PROBLEM DESCRIPTION :: Output must match the data below exactly from its first line through the line that contains "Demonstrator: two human", with no other line.

(Data entries)
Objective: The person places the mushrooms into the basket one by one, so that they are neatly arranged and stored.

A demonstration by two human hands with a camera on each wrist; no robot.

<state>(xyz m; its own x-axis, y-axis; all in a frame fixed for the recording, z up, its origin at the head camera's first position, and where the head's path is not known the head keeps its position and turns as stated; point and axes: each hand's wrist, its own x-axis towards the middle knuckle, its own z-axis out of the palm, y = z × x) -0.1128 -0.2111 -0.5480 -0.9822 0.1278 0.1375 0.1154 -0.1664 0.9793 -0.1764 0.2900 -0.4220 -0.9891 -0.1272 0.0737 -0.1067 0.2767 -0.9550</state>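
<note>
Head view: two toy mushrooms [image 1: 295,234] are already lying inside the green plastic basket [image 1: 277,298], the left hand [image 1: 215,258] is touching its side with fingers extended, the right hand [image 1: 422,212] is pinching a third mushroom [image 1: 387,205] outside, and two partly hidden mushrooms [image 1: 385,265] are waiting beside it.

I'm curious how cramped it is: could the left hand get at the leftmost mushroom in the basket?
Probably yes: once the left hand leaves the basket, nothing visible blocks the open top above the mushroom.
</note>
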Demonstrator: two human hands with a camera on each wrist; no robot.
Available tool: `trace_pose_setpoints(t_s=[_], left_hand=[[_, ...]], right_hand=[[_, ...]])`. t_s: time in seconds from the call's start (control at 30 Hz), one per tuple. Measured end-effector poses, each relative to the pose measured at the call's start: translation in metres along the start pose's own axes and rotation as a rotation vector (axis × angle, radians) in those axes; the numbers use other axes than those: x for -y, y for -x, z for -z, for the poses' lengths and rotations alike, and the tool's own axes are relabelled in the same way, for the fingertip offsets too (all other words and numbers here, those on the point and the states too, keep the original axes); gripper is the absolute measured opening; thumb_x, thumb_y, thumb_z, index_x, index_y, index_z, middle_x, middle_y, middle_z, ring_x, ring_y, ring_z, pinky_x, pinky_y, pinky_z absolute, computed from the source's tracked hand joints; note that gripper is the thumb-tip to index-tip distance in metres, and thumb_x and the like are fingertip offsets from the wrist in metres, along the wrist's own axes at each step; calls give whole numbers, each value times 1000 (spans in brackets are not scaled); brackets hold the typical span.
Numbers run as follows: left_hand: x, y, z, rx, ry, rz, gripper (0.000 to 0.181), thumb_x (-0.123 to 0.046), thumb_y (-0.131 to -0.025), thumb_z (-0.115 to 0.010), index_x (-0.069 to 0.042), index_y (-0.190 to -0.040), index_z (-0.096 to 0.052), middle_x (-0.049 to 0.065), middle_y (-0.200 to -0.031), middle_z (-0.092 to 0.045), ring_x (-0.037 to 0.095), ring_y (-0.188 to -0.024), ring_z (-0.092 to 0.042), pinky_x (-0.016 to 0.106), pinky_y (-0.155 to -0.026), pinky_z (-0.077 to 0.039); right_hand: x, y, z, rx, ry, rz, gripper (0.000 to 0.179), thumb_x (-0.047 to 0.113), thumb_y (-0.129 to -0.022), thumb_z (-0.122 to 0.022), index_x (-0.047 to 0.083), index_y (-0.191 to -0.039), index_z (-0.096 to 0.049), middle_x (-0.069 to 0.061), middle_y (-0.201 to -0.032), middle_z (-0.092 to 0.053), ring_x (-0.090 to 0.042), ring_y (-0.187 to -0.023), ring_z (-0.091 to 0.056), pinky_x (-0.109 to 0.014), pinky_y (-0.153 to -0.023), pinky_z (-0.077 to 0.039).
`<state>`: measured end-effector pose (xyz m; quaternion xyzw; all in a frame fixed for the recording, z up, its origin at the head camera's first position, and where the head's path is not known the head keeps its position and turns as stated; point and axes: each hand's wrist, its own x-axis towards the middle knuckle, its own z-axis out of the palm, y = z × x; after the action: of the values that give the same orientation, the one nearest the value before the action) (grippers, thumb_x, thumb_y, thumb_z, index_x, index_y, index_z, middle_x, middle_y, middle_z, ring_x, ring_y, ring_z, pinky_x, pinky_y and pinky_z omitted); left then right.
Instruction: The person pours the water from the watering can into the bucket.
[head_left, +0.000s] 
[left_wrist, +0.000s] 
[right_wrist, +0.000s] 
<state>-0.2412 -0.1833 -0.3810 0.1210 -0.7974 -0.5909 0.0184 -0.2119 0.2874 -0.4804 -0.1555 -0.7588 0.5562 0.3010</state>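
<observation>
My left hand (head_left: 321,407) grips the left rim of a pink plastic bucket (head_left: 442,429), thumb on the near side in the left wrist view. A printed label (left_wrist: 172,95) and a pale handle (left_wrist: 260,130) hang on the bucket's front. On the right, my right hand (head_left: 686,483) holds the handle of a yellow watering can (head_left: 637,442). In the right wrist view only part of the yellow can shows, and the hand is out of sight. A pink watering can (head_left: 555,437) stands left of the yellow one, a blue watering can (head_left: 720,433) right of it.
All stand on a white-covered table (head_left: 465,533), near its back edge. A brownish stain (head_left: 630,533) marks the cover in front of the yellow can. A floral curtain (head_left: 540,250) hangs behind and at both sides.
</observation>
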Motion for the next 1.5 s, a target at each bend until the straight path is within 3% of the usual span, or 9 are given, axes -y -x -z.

SOLUTION BELOW ::
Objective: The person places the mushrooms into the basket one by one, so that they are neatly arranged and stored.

A demonstration by two human hands with a camera on each wrist; no robot.

<state>(xyz m; its own x-axis, y-axis; all in a frame fixed for the recording, z up, its origin at the head camera's first position, and where the head's path is not known the head keeps its position and turns as stated; point and axes: each hand's wrist, its own x-axis towards the middle knuckle, its own z-axis out of the palm, y = z × x) -0.1128 -0.2111 -0.5480 -0.9822 0.1278 0.1375 0.1154 -0.1664 0.9793 -0.1764 0.2900 -0.4220 -0.9891 -0.1272 0.0737 -0.1067 0.2767 -0.9550</state>
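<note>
Head view: two toy mushrooms [image 1: 295,234] are already lying inside the green plastic basket [image 1: 277,298], the left hand [image 1: 215,258] is touching its side with fingers extended, the right hand [image 1: 422,212] is pinching a third mushroom [image 1: 387,205] outside, and two partly hidden mushrooms [image 1: 385,265] are waiting beside it.

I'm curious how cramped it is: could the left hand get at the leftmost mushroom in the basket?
Probably yes: once the left hand leaves the basket, nothing visible blocks the open top above the mushroom.
</note>
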Demonstrator: two human hands with a camera on each wrist; no robot.

What has been written here completes the answer.